__Your task__
Each line of the listing that contains "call" should be found and copied.

__Dataset excerpt__
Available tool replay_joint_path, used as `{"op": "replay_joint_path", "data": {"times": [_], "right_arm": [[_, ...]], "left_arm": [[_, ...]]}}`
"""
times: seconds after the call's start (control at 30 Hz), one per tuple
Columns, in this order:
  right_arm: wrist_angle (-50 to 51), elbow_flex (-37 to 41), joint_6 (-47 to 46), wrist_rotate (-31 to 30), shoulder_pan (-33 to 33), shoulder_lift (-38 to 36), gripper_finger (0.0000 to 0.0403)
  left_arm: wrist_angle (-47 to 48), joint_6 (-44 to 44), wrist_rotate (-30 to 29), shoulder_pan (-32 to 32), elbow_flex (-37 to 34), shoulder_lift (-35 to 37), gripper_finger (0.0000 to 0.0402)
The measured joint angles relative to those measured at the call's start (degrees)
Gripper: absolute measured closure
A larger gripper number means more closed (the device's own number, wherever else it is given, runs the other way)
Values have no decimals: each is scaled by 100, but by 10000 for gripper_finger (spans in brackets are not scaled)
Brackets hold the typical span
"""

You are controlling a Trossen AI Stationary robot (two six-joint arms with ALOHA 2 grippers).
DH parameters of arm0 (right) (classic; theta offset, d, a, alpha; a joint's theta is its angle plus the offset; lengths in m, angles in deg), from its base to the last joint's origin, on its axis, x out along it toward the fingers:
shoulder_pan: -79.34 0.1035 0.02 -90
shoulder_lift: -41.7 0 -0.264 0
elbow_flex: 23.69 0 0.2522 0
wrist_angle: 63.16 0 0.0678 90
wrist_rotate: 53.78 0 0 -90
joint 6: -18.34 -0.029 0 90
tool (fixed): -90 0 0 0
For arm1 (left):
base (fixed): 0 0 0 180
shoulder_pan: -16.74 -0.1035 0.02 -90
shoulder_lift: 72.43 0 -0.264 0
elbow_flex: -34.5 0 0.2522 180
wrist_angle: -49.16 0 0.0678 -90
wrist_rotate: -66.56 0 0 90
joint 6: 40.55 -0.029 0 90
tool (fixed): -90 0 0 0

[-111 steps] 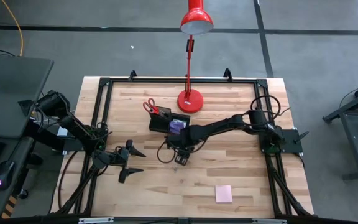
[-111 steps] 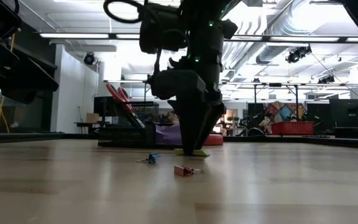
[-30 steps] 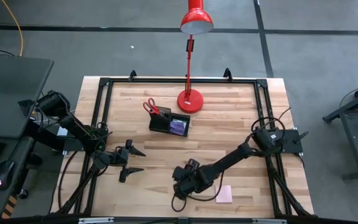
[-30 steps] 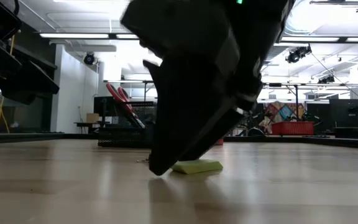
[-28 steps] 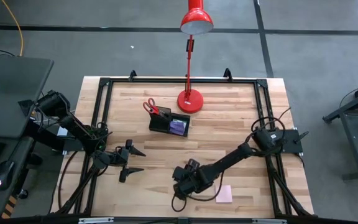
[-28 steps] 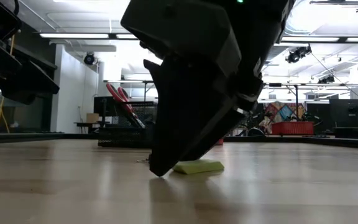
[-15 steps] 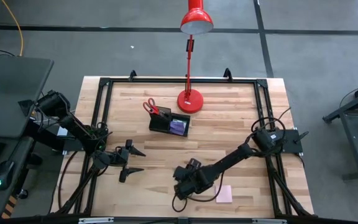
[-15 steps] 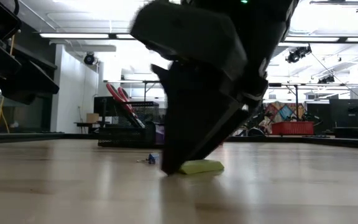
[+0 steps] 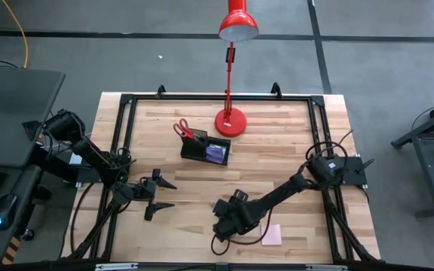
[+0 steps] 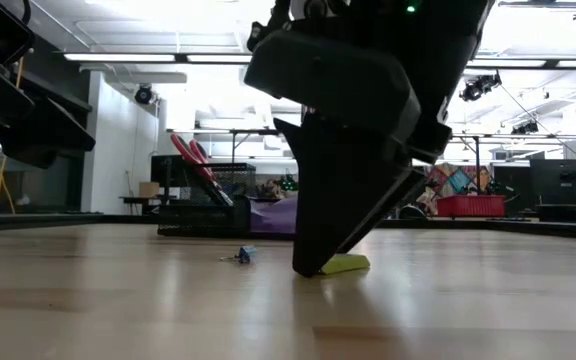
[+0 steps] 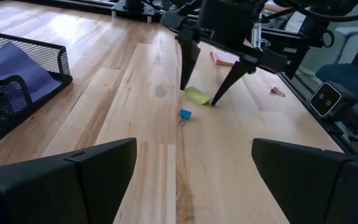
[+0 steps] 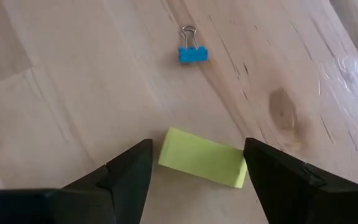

__Answer below__
times: seconds after the call's start (control at 30 Hz), one per tuple
The measured joint angles relative to those measured at the call's start (degrees)

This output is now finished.